◆ Problem description
Only the number is wanted: how many lines below contain "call"?

◆ Data block
__________________________________________________

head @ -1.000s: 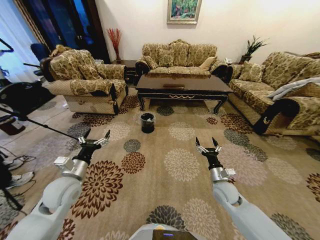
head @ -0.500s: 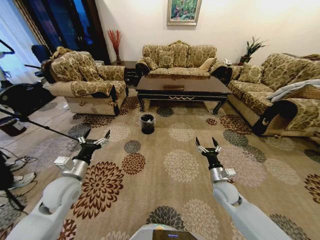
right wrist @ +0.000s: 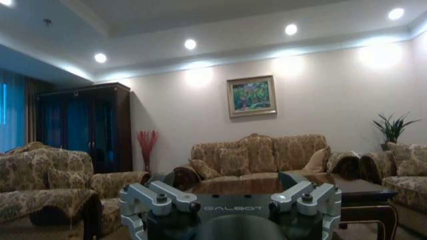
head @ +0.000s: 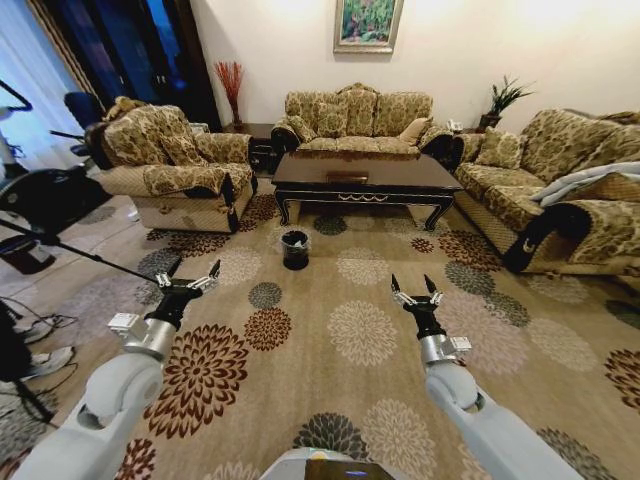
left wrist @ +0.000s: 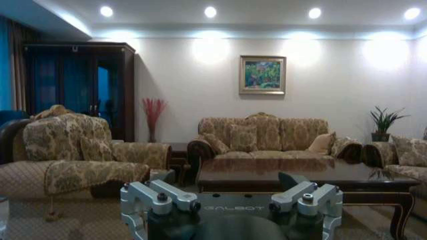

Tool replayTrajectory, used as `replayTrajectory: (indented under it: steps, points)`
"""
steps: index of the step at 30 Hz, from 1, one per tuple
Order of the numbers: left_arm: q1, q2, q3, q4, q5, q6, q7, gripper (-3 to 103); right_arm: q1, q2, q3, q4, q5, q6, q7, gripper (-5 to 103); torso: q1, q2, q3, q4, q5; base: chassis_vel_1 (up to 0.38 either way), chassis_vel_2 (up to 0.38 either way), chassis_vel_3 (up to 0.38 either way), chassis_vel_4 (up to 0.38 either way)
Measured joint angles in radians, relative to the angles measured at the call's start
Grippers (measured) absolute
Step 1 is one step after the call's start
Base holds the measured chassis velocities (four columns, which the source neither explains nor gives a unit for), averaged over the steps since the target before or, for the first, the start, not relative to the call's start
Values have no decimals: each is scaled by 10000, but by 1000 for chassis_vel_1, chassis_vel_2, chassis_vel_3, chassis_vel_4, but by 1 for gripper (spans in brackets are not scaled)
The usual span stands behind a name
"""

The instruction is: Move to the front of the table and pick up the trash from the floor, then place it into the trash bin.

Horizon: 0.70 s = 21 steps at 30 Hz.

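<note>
Across the room, a floral carpet (head: 350,320) covers the floor, ringed by three patterned sofas: one against the far wall (head: 355,115), one on the left side (head: 170,165), one on the right (head: 560,190). Dark cabinet (head: 130,50) stands in the far left corner, framed painting (head: 368,22) hangs above the far sofa. Long dark wood desk (head: 365,175) with gold trim sits in front of the far sofa, between the side sofas; a flat dark item lies on its top, too small to identify. Small black trash bin (head: 295,246) stands on the carpet just in front of the desk's left end, well ahead of both arms. No trash pieces can be made out on the carpet from the head view. Left hand (head: 188,277) is raised over the carpet at lower left, fingers spread apart, holding nothing. Right hand (head: 414,287) is raised at lower right, fingers also spread, holding nothing. Both wrist views look level toward the desk (left wrist: 300,175) and far sofa (right wrist: 257,155).
</note>
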Motion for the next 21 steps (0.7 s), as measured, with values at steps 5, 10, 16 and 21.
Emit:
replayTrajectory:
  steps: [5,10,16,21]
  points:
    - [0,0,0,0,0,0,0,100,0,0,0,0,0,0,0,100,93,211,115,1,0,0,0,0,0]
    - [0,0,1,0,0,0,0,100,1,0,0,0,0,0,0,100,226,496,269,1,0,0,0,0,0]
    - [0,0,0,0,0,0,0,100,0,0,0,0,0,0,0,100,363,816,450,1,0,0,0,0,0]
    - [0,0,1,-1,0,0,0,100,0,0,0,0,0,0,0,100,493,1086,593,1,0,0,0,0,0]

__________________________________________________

◆ Output
3